Food retailers are under great pressure, more than ever before. Amazon are set to potentially take the home-delivery market by storm, the ‘discounters’ are emerging as mainstream competitors, and the newer generation of shoppers - the millennials - are exhibiting new and very different buying patterns to previous generations.
Shelly Palmer, an independent industry advisor raised the ultimate question in his keynote speech at FMI Connect: Are food retailers doomed?
If food retailers don’t adapt to changing circumstances with a view to continuous improvement then the answer is YES. But, food retailers have one major weapon in their armoury that drives footfall and margin and US retailers need to dramatically increase its deployment if they want to avoid the doomsday scenario. This weapon is store brands or private brands.
The USA languishes stubbornly behind European retailers with regards to the percentage of sales of private brands which is around 22% in the US and 45% in Europe. Increasing this percentage isn’t just about creating more ‘me too’ products, it is about food retailers gaining a deeper understanding of why different people are shopping with them and what the real wants and needs of their shoppers are.

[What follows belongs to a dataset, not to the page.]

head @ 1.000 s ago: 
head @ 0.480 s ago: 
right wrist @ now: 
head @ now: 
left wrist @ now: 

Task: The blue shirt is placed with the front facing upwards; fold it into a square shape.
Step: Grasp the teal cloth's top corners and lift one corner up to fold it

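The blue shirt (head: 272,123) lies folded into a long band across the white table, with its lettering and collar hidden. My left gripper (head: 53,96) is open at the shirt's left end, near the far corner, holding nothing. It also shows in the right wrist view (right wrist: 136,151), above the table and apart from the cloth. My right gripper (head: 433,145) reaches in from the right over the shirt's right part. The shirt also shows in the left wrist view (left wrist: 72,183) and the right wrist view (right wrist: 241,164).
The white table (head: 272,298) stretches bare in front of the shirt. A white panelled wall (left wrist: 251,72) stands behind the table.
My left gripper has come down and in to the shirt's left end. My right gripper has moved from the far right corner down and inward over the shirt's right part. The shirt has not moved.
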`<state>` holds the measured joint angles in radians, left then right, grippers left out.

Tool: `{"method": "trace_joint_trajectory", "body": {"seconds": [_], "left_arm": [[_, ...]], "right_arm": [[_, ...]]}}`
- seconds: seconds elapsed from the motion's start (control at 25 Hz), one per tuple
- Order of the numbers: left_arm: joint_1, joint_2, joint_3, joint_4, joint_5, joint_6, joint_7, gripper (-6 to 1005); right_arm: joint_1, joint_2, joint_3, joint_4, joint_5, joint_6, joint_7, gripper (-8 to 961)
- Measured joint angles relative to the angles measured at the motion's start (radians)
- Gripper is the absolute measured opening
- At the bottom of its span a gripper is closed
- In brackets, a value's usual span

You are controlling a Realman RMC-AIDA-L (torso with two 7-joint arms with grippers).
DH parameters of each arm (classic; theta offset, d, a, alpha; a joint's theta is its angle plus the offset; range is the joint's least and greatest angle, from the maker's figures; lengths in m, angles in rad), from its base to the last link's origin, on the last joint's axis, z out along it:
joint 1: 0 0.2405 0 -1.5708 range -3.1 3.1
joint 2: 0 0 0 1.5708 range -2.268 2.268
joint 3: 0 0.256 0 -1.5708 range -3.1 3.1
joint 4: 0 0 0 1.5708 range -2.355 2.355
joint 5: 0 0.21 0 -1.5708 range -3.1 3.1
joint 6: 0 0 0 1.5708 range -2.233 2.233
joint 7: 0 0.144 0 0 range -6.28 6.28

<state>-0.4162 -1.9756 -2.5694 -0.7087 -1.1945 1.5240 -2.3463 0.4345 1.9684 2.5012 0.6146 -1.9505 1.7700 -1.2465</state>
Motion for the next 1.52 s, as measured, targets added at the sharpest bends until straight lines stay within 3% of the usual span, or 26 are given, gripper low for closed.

As Lynn Dornblaser, Director of Innovation & Insight at Mintel, said later in the day during her presentation of the ‘Top Trends in Global Private Brands’, US food retailers need to create more new and innovative products that their customers want.
But how can food retailers gain the depth of insights from shoppers without it taking a very long time and costing a lot of money? The answer is to adopt a new approach and deliver what we call a Unified Brand Experience. There are two key steps towards achieving this:
1. Harvest all customer feedback. This includes all customer generated content about brands from all existing shopper touchpoints along with all product quality test results. Pulling together this information about product performance will provide the retailer with a galaxy of trends and actionable insights about their brands and products. This data is already available, it’s just not being used! Collecting all feedback together in this way helps the retailer to form ‘One View’ of product performance and customer wants and needs to inform the decision and innovations which will provide competitive rather than ‘me too’ products.
2. Share this information with suppliers. As the makers of the retailer’s private brand products, suppliers are the specialist product developers. They are the manufacturing experts. By sharing feedback with them, they will be able to help to ensure quality, to generate new ideas and more innovative products based on these ‘real’ customer insights. Sharing insights and building effective communication between the supplier and the retailer enables them to work more cost effectively and efficiently together as ‘One Team’.
Creating and sharing One View of product performance is quicker and easier to do than it sounds, with results appearing in a matter of weeks. This short (2 mins) video explains this concept in more detail:
Find out how one US retailer did just this resulting in improved quality, product innovation and an 18% increase in sales.
Turn a doomsday scenario into successful transformation! If retailers work with their suppliers as One Team around a shared One View of product performance, they can achieve their private brand goals and deliver a Unified Brand Experience.